Harness Engineering: How to Build Software When Humans Steer, Agents Execute — Ryan Lopopolo, OpenAI
TL;DR
Ryan Lopopolo’s core bet is that “code is free” now — with GPT-5.2-class agents, he argues implementation is no longer the bottleneck, and each engineer can effectively direct 5, 50, or 5,000 “engineers” depending on token budget and GPU access.
Harness engineering is about feeding the right instructions at the right moment — instead of stuffing everything into one prompt, Ryan uses docs, lints, tests, reviewer agents, and CI comments as just-in-time context injection so agents learn what “good” looks like when it matters.
OpenAI’s internal workflow starts with the agent, not the editor — Ryan says his team banned touching editors, gives tickets directly to Codex, and built repo-native skills for launching apps, observability stacks, and Chrome DevTools so the agent is the primary operator.
The biggest gains came from eliminating repeat review feedback, not writing more code — his team set aside “garbage collection day” every Friday to turn recurring PR complaints into durable docs, lint rules, and reviewer agents, steadily reducing “slop” and human review burden.

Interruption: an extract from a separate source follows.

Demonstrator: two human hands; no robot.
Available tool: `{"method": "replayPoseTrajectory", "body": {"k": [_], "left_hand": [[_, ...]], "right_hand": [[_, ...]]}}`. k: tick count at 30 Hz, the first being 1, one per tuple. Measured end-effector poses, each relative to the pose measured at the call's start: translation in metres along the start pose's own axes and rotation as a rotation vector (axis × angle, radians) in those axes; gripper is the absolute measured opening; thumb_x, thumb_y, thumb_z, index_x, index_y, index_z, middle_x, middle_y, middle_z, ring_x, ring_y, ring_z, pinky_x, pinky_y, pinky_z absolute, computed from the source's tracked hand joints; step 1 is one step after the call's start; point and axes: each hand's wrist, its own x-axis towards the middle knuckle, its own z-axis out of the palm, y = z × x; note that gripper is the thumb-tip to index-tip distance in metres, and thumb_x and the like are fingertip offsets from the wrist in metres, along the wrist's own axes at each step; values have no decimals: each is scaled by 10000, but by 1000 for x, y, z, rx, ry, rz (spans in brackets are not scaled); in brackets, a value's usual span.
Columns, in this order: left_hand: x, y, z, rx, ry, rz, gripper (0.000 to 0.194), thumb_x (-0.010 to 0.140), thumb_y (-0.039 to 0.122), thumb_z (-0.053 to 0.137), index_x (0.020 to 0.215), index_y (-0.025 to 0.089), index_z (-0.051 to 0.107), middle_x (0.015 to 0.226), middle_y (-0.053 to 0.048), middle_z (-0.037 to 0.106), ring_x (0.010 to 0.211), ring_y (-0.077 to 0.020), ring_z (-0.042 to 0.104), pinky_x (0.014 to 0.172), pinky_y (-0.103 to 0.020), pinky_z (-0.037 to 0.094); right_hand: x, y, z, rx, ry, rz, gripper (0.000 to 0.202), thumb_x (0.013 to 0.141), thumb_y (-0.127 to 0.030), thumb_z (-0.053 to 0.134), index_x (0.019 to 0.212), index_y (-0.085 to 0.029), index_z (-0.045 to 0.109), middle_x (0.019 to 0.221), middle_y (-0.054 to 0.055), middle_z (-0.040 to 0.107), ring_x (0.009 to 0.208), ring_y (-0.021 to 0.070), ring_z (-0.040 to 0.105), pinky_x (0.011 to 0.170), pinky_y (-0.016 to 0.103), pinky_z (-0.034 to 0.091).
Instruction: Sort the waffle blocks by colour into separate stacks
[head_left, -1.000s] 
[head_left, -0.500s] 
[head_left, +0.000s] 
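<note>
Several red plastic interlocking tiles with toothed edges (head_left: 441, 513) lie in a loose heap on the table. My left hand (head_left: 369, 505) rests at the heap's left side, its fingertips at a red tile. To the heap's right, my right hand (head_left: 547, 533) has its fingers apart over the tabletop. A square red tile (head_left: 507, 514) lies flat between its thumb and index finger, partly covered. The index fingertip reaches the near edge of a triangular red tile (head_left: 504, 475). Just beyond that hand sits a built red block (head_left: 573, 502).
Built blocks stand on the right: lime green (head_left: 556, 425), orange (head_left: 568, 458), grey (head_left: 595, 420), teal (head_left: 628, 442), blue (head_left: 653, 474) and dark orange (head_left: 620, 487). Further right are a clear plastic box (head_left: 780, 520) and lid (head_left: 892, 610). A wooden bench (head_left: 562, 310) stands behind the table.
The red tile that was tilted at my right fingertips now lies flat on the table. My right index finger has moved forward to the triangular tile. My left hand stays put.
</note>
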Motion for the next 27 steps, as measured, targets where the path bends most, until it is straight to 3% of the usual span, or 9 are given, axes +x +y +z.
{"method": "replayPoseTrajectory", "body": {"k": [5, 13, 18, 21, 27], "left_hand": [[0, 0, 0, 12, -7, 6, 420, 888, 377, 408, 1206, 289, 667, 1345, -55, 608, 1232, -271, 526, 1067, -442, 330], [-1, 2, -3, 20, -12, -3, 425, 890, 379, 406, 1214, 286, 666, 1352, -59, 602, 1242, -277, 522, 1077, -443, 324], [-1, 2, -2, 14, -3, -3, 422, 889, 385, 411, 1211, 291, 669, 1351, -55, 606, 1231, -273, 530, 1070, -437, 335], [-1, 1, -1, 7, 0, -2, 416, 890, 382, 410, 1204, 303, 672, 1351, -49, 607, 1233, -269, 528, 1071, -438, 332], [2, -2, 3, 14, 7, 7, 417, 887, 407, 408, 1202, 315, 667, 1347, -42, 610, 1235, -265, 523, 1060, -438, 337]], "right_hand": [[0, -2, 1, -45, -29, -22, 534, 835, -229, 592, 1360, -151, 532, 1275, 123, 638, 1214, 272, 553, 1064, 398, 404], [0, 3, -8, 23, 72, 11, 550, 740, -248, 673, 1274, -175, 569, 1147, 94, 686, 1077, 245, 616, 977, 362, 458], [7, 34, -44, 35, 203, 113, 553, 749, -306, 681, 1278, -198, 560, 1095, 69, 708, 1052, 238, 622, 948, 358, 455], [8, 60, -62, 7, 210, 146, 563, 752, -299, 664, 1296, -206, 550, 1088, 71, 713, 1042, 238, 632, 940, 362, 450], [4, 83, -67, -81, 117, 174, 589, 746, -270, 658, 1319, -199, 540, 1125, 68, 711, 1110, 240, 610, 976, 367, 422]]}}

He spends over a billion output tokens a day because planning, docs, implementation, and CI all consume serious budget — Ryan estimates his usage is roughly split a third each across planning/ticket curation/docs, implementation, and CI/review, with the explicit goal of saturating work 24/7.
His endgame is autonomous product execution over quarters, not autocomplete in the IDE — the future he describes is handing agents a ranked backlog, success metrics, and reliability goals, then letting them continuously ship, test, triage, and improve software with humans steering priorities.
The Breakdown
Code Is Free, So the Job Changes
Ryan opens with a provocation: for the last nine months, he’s built software “exclusively with agents,” even banning his team from touching their editors. His thesis is blunt — implementation is no longer scarce, code is free, and the real job now is deploying abundant agent capacity against real problems.
The Three Scarce Resources: Human Time, Attention, Context
He reframes the bottlenecks as human time, human/model attention, and context window. In the old world, P3s died in the backlog; in the new one, you can fire off four versions in parallel, pick the best, and ship — which is how he talks about internal OpenAI tools getting localization for London, Paris, Brussels, Zurich, and Munich “from day one.”
Guardrails Matter More Than Code
Ryan says the valuable artifact isn’t the code itself but the prompt and guardrails that produced it. That means ADRs, ticket history, persona-oriented docs, and logs of past reviews all become crucial because they encode the non-functional requirements agents otherwise won’t infer correctly from a giant codebase.
How He Teaches Agents Not to Write Slop
One of his most memorable lines is basically: you can just tell agents “do not produce slop,” but only if you’ve written down what slop means in your environment. He describes using reviewer agents for security and reliability, bespoke lints for things like retries and timeouts around network code, tests that enforce source-code structure like a 350-line file limit, and error messages that don’t just fail but explain the remediation path.
Prompt Injection, Everywhere, on Purpose
Ryan jokes that modern software engineering with agents is mostly finding increasingly niche places to insert prompts. Rules files, skills, lint failures, PR comments, test harnesses, and even agent-written prompt-writing skills all become ways of continually refreshing context as auto-compaction pages old context out.
The Real Workflow: Tickets Into Codex, Humans Out of the Loop
In the Q&A, he gets concrete: the entry point is Codex, not a human-crafted shell. His team hands the agent a ticket plus a small set of skills, and the repo is designed so Codex can launch the app, bring up observability, connect DevTools, and work through local tooling without humans babysitting every environment change.
Garbage Collection Day and the End of Human Review as Bottleneck
When each engineer started generating three to five PRs a day, human review became the blocker and merge conflicts got ugly fast. Their answer was “garbage collection day” every Friday: catalog the repeat feedback, turn it into docs, reviewer agents, or lint rules, and make that whole category of review friction disappear.
The Endgame: A Quarter of Work, One Token Budget
Ryan’s closing vision is bigger than coding copilots: he wants to hand over a quarter, a half-year, or a year of ranked work plus success metrics and let agents keep shipping without him clicking “continue.” He even describes tethering his laptop in the back seat during his commute so tasks can keep running — a funny image, but also the whole philosophy in miniature: if the agent needs you to poke it, the harness failed.